_Action item_:
Once you find the line with "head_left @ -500" in the data that follows, repeat it and every line after it exactly, through the line with "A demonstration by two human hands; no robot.".

_Dataset content_:
· · · · ·
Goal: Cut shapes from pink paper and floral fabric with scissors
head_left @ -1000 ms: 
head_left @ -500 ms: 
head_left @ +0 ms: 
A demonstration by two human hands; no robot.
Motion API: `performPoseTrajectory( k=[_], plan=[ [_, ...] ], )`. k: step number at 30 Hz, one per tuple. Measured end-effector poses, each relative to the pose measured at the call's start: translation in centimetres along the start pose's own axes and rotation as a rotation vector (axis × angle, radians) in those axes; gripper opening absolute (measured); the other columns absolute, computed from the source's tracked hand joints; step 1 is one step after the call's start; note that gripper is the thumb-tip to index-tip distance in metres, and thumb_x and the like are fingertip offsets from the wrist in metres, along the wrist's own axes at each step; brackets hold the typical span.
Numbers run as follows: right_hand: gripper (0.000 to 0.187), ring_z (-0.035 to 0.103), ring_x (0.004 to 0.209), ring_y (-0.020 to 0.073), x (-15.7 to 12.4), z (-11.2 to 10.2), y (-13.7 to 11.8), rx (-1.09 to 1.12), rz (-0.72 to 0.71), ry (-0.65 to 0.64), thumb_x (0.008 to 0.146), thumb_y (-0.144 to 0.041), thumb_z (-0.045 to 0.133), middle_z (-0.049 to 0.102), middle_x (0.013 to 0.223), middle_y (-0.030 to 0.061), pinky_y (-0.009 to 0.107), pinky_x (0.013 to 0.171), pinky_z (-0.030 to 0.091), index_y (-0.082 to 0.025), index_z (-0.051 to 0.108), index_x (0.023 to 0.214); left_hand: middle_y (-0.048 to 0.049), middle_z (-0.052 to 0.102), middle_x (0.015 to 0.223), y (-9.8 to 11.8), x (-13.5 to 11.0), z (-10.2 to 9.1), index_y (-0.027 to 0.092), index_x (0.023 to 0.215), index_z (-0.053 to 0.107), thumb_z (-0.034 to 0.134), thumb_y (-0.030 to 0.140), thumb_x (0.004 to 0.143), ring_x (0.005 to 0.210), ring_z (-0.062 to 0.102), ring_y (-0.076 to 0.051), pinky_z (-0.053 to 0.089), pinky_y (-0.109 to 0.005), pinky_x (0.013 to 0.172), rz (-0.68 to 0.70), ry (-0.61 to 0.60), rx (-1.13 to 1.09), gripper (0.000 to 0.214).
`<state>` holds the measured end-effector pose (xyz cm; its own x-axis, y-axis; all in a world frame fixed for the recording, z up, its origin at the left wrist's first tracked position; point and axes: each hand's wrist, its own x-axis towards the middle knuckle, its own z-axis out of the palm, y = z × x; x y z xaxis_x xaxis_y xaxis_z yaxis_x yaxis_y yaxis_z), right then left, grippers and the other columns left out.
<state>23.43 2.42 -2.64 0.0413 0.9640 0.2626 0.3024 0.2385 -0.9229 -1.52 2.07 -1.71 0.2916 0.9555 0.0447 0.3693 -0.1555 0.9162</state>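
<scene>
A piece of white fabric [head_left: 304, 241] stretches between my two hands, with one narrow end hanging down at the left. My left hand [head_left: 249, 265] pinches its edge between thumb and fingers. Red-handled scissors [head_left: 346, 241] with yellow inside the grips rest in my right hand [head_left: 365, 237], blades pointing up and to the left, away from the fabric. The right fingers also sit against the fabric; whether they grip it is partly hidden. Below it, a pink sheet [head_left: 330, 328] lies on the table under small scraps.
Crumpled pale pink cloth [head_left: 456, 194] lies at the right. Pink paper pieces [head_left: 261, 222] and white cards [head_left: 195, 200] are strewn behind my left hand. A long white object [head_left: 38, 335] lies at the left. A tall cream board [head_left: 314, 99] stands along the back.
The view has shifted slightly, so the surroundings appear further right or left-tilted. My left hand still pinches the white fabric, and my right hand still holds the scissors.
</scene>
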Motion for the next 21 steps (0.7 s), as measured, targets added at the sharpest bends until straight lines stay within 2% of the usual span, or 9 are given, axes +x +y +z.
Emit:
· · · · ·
_Response to the task_:
head_left @ -500 ms: 
head_left @ +0 ms: 
A demonstration by two human hands; no robot.

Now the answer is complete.